Meta builds “Arena” prediction markets app, separate from Facebook and Instagram
The experimental project could take share from Polymarket and Kalshi, forcing Meta executives to decide how far to go.

Meta is developing an experimental prediction markets app internally called “Arena,” and it would be independent of Facebook and Instagram. For decision-makers, that independence signals a push to compete in a fast-growing category while managing brand and regulatory risk.
Meta is quietly working on an experimental prediction markets app called “Arena.” The catch, at least according to the reporting: it would be independent of Facebook and Instagram, not just another feature bolted onto the existing social platforms.
Why this matters right now is simple. Prediction markets are where bets meet data, and the biggest names in the category, Polymarket and Kalshi, are already competing for attention. If Meta’s Arena launches in a way that actually gets users to show up and place wagers, Meta would not be “experimenting with curiosity.” It would be challenging established leaders for mindshare in a niche that has become a real battleground.
To understand the stakes, it helps to understand what prediction markets try to do. Unlike traditional gambling, the core product is information discovery through trading. People buy shares tied to future outcomes, and the evolving market price becomes a visible summary of expectations. For audiences, that can feel like a game. For operators and investors, it is a scalable market with clear incentives: if you can attract liquidity, the platform can become a trusted signal source. In other words, the winner is often the platform that can draw both bettors and credibility.
Meta building Arena outside Facebook and Instagram is a big strategic tell. Independence usually means fewer brand constraints and less direct coupling to the daily social feed. If the app is separate, Meta can test assumptions about user behavior, onboarding, and risk controls without forcing the Facebook or Instagram product teams to own the outcome. At the same time, separation also creates a governance problem: who is accountable for compliance, payout integrity, and the operational realities of trading-based products?
That gets into incentives and internal power dynamics, especially for a company as large as Meta. Betting-like applications are rarely “just software.” They require robust systems to prevent fraud, manage disclosures, handle edge cases around settlement, and ensure the platform is aligned with evolving regulatory expectations. If Arena is independent, Meta executives have to decide whether they will treat it like a standalone product with its own leadership, or like a tech pilot housed within Meta but ultimately governed by the same risk and policy apparatus that touches the social platforms. The reporting is clear on the independence concept, but the subtext is about who will carry the compliance burden.
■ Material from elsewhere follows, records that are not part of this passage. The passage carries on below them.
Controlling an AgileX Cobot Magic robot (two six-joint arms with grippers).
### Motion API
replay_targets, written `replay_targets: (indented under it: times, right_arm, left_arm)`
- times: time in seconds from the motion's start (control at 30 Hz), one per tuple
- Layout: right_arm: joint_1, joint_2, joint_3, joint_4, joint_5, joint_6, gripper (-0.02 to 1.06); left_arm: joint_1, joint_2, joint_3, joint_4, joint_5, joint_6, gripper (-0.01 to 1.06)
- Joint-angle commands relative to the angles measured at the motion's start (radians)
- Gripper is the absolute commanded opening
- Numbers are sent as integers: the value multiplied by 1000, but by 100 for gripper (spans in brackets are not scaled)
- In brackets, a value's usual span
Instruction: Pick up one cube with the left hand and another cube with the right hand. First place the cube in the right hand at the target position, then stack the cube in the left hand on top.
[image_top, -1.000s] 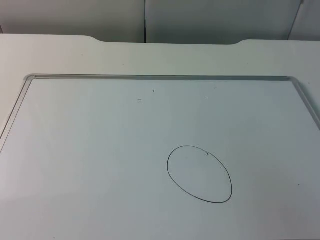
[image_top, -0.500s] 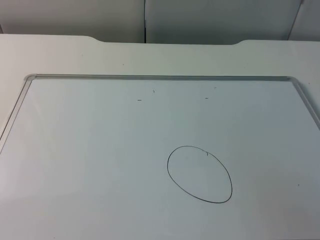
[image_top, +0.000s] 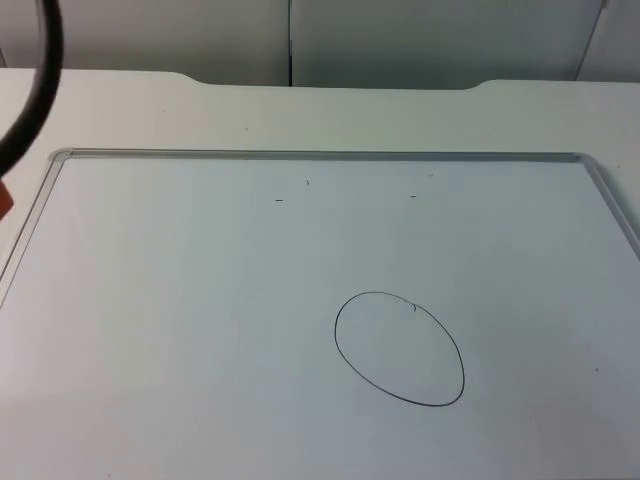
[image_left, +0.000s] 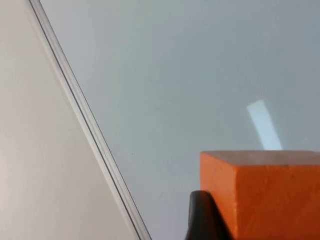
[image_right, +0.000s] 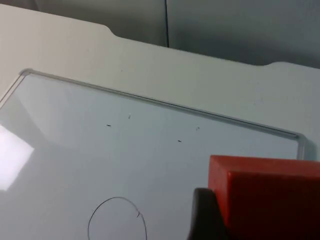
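My left gripper (image_left: 260, 232) is shut on an orange cube (image_left: 265, 195), with a black fingertip (image_left: 202, 220) pressed against its side, above the whiteboard near its left rim (image_left: 95, 135). A sliver of that orange cube (image_top: 4, 200) shows at the left edge of the top view. My right gripper (image_right: 265, 232) is shut on a red-orange cube (image_right: 270, 197), held high over the board's right side. The target, a hand-drawn black oval (image_top: 399, 348), lies right of the board's centre and also appears as the oval (image_right: 90, 225) in the right wrist view.
A white board with a raised clear rim (image_top: 320, 155) covers most of the table. A few small pen marks (image_top: 279, 200) dot its far part. The white table top runs back to the grey partition wall (image_top: 400, 40).
An orange sliver of the left cube has come into the top view at its left edge. The board and the oval are unchanged.
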Motion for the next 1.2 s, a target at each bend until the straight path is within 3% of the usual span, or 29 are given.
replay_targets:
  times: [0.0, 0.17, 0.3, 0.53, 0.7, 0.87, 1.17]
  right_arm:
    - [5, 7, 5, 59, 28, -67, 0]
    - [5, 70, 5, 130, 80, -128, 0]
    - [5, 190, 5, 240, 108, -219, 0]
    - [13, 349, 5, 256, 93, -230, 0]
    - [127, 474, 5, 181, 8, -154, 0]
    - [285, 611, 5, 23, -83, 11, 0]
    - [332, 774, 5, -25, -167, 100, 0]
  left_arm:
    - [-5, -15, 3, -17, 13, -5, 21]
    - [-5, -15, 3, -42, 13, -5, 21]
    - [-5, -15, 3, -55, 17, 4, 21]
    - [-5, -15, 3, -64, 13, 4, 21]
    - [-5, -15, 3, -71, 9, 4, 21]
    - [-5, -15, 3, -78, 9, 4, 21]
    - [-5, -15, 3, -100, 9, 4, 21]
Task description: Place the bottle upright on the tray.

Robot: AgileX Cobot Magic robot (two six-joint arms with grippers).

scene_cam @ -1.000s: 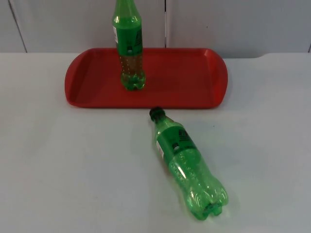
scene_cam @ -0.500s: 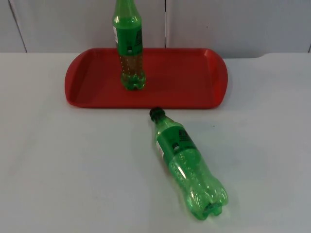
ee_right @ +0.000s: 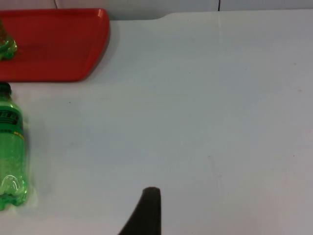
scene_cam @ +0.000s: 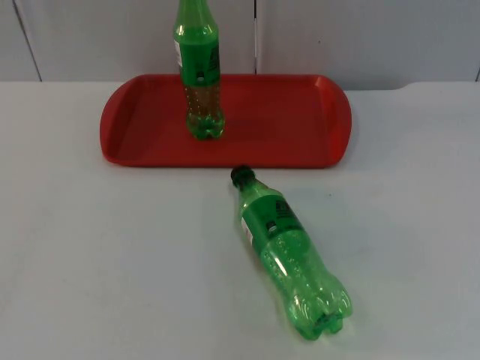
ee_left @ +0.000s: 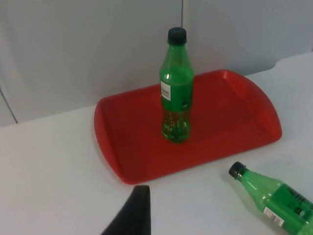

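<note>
Tray: the red tray [scene_cam: 300,120] sits at the far side of the white table [scene_cam: 90,262], close to the grey partition wall [scene_cam: 360,37]; you see it again from the left wrist [ee_left: 230,122] and a corner of it from the right wrist [ee_right: 58,49].

Standing bottle: one green bottle [scene_cam: 199,75] is already upright on the tray, left of its middle, black cap on top in the left wrist view [ee_left: 176,88]. Count that part as done.

Lying bottle: the second green bottle [scene_cam: 289,251] lies on its side on the table, near of the tray and a little right of centre — cap pointing far and left toward the tray's near rim, just short of it, base toward you at the near right. It touches neither the tray nor the standing bottle.

Left gripper: you have one black fingertip [ee_left: 134,210] showing, hovering over bare table to the left of the tray; whether the jaws are apart or together you cannot tell. It holds nothing that you can see.

Right gripper: one black fingertip [ee_right: 146,210] over bare table to the right of the lying bottle [ee_right: 11,147], well apart from it; its jaw state cannot be told either.

Progress: roughly half, as I judge it.

Left to do: reach the lying bottle, grasp it, stand it up and set it on the free right part of the tray — none of that has begun.
</note>
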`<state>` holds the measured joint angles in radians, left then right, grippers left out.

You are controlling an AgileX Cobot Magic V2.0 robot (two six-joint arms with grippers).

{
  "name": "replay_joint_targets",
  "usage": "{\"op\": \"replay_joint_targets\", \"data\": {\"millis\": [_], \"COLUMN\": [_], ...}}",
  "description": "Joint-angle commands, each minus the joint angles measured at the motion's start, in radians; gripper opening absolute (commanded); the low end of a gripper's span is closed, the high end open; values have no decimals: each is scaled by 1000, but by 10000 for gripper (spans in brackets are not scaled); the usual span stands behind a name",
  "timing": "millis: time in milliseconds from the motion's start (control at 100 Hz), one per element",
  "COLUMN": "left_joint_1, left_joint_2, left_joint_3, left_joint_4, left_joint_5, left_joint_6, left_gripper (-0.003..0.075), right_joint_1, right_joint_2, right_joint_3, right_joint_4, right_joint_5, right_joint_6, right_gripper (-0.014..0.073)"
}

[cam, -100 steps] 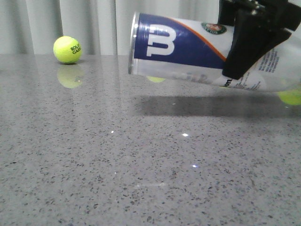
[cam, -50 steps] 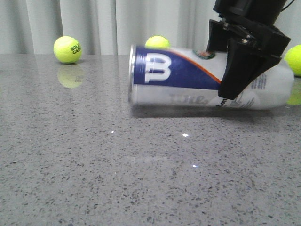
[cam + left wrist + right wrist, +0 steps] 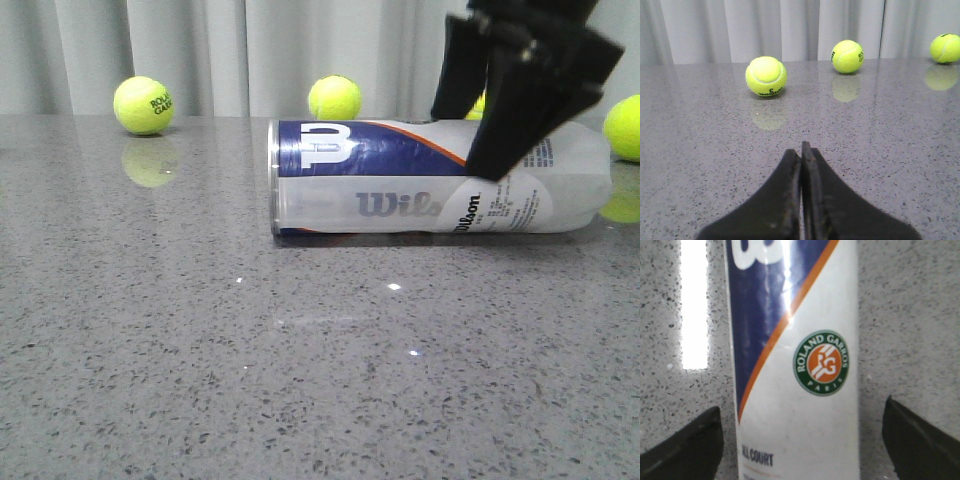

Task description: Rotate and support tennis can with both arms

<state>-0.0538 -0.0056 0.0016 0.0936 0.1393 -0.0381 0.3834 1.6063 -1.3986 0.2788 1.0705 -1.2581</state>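
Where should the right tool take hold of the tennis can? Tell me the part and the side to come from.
Grip the tennis can across its round body at the white label half, coming down from above. It lies on its side on the table, so only its curved flanks are free. The right tool already hangs open over that part, a finger on each side.

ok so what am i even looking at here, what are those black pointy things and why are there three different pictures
They are a robot's two grippers. The front view looks over a grey table: the tennis can lies on its side there, with the right gripper open above it, holding nothing. The right wrist camera looks down past those spread fingers at the can's label. The left wrist camera shows the left gripper shut and empty, facing loose tennis balls.
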Motion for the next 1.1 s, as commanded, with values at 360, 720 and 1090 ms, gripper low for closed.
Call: {"op": "replay_joint_targets", "data": {"millis": [360,720,1090], "left_joint_1": [-6,-6,-6], "left_joint_2": [-35,-35,-35], "left_joint_3": [44,44,44], "left_joint_4": [-6,-6,-6], "left_joint_5": [-79,-79,-79], "left_joint_6": [-8,-8,-8], "left_gripper": [-18,-18,-19], "right_joint_1": [-1,-26,-25], "right_joint_2": [-215,-230,-560], "right_joint_3": [-60,-55,266], "right_joint_4": [18,5,-3], "right_joint_5": [90,52,-301], "right_joint_6": [421,1292,1218], "right_gripper": [-58,-60,-60]}}
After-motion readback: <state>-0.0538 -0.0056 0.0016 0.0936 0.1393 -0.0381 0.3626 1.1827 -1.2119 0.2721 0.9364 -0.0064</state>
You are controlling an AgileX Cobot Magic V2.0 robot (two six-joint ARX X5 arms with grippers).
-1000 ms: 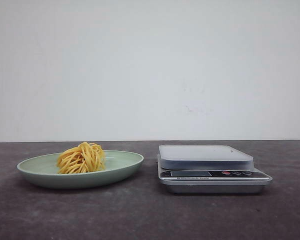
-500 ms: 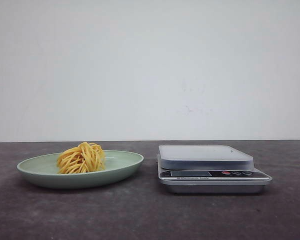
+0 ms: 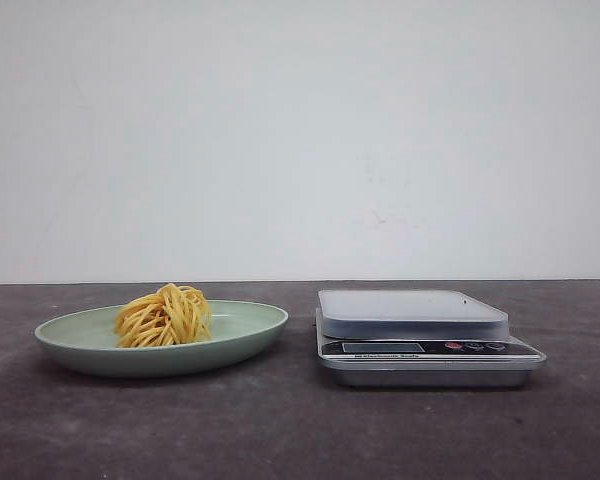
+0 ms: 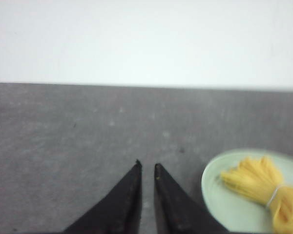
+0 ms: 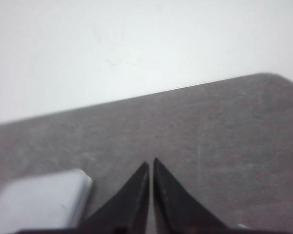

Regulation is the other half of the equation, and it is not uniform. Prediction markets have attracted attention because they live at the intersection of gambling, financial instruments, and online platforms. Different jurisdictions treat prediction products differently, which is why Polymarket and Kalshi have managed their own regulatory paths and positioning. For Meta, the question is whether Arena’s design, launch strategy, and market listings will align closely enough with the rules in the places where it matters.
This is also where the category’s competitive logic gets sharper. Polymarket and Kalshi have built their presence around trading activity, user trust, and the ability to get users to return for each market cycle. When a new entrant has Meta’s reach, even an “independent app” can become a distribution advantage. Meta does not have to match everyone feature-for-feature on day one. It has to make Arena good enough to earn retention, and then make it discoverable enough to compete for the time and attention that prediction markets require.
For Meta executives, the decision is therefore not only about building an app. It is about whether Meta wants to be in a business line where controversies can travel fast, and where user trust is closely tied to enforcement and settlement accuracy. A separate product helps reduce immediate brand entanglement, but it does not remove the reputational and regulatory exposure. If Arena becomes credible, it also sets Meta on a path that competitors will treat as serious. And if it stumbles, it teaches the market something about Meta’s willingness to commit.
For other tech leaders watching this, the second-order takeaway is that prediction markets are moving from experimental corners into mainstream strategic planning. The moment a platform with Meta’s scale builds “Arena,” the category stops looking like a passing trend and starts looking like an attention and trust contest. If Arena truly competes for attention with Polymarket and Kalshi, boards and executive teams at peers in social, fintech, and marketplaces should expect pressure to respond: not necessarily by building their own app, but by reassessing how distribution, compliance, and product governance intersect in the next wave of internet-native markets.